## What you are asked to do
Wherever the string "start" shows up in the material below, copy that line.
*** Information provided Section Begins ***
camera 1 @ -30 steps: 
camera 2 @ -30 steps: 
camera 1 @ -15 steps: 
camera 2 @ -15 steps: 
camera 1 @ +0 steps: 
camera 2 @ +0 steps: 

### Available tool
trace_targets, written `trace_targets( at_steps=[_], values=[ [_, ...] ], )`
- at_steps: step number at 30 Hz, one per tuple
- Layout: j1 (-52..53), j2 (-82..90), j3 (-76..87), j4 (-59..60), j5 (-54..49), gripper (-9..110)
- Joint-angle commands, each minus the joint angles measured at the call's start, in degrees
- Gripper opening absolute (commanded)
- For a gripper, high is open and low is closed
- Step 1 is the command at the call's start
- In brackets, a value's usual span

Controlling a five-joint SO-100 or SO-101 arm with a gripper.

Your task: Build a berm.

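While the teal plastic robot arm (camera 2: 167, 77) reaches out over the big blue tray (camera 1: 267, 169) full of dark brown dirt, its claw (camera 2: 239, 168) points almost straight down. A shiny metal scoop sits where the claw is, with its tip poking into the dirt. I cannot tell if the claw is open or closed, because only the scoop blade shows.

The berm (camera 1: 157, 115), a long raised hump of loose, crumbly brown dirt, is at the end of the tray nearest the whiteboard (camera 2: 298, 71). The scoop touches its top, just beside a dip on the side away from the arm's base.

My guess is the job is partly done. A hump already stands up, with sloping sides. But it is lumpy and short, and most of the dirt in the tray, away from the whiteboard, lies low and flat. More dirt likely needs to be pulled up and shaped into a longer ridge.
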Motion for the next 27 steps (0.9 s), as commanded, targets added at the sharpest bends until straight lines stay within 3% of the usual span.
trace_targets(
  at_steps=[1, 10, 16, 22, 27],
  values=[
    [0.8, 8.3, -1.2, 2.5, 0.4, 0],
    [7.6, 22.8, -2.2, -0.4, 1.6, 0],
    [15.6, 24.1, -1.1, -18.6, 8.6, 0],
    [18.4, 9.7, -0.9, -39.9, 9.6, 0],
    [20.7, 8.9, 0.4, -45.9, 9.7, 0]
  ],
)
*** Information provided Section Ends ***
## Result
- Joint-angle commands, each minus the joint angles measured at the call's start, in degrees
- Step 1 is the command at the call's start

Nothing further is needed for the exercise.